Como o paulista Luciano Candisani se tornou um dos mais importantes fotógrafos de natureza do Brasil.

Ele já esteve cara a cara com uma onça pintada, foi mordido por um leão marinho e já disputou sua câmera com um jacaré embaixo d’água. Engana-se quem pensa que estes foram os maiores riscos que o fotógrafo Luciano Candisani já enfrentou em sua longa carreira como fotógrafo de natureza.  Ao contrário do que se pensa, a maior dificuldade que o paulista de Ilha Bela já passou foi uma apendicite aguda, que o atacou a 270 quilômetros mar adentro, no Atol das Rocas. E, de acordo com as suas palavras, foi por pouco que não foi dessa para uma melhor.

Desfrutando de todo o prestígio que os maiores profissionais da área podem ter, o fotojornalista é colaborador regular da National Geographic Brasil, além de ter diversas fotos publicadas nas edições internacionais da revista.  Seu último grande trabalho, em que fotografou a vida silvestre no Pantanal, lhe rendeu um convite para integrar a The Photo Society, o seleto grupo dos fotógrafos que contribuem regularmente para a edição principal da publicação.
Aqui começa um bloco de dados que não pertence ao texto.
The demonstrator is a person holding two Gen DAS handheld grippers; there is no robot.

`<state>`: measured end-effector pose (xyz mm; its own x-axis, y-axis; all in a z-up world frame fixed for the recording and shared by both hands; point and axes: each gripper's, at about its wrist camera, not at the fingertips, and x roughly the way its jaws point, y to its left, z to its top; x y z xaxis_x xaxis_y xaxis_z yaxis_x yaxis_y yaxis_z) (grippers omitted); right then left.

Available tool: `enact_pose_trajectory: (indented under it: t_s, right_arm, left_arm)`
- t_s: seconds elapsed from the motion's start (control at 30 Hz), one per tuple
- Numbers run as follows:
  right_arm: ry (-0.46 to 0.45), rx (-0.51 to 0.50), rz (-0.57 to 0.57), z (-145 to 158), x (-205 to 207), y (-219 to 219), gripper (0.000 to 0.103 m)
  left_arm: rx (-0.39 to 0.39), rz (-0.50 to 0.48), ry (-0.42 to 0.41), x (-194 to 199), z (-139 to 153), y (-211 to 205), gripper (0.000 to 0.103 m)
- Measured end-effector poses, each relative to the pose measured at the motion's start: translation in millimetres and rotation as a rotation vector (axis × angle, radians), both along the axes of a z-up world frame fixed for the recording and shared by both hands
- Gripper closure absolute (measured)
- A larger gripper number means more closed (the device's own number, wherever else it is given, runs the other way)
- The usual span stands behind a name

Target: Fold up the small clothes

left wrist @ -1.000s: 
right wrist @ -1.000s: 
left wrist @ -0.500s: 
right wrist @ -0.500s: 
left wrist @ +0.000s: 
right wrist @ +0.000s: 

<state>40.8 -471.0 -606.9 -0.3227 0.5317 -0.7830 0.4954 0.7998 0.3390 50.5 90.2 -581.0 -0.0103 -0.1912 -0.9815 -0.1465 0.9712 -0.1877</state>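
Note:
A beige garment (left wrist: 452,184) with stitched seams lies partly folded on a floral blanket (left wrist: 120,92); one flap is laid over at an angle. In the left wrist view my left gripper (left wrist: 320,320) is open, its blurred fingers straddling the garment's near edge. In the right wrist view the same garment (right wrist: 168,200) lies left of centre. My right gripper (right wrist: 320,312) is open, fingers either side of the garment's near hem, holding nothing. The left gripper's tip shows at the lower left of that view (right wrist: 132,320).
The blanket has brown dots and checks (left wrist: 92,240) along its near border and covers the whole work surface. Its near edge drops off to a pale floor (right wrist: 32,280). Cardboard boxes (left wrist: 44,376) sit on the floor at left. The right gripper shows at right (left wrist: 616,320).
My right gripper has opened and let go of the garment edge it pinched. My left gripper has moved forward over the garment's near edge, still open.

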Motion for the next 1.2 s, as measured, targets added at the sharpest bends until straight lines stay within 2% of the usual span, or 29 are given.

Autor de sete livros, entre eles o recém-lançado “Pantanal Na Linha D’água”, o fotojornalista começou a dar seus primeiros cliques aos 15 anos, nas praias de Ilhabela e Angra dos Reis. Influenciado pelo francês Jacques Costeau, ele conseguiu uma licença de mergulho e com uma câmera anfíbia em mãos “se formou” em fotografia.

Alguns anos depois, entrou para o instituto oceanográfico da USP, onde concluiu sua graduação em biologia, e fez a sua primeira grande expedição fotográfica, viajando para a Antártida por três meses. Inédito em 1995, o trabalho no gelo abriu caminho para a sua consolidada trajetória de sucesso.

Colaborando desde o início da versão brasileira da National Geographic, em 2000, o fotógrafo tem conquistado diversos prêmios pelo mundo, inclusive o famoso concurso do Museu de História Natural em Londres, na Inglaterra. A imagem vencedora foi a ‘Na Boca de um Jacaré’, tirada no Rio Negro, que prova que, mesmo com muita pesquisa e preparação, sempre haverá situações limite na busca pela foto perfeita.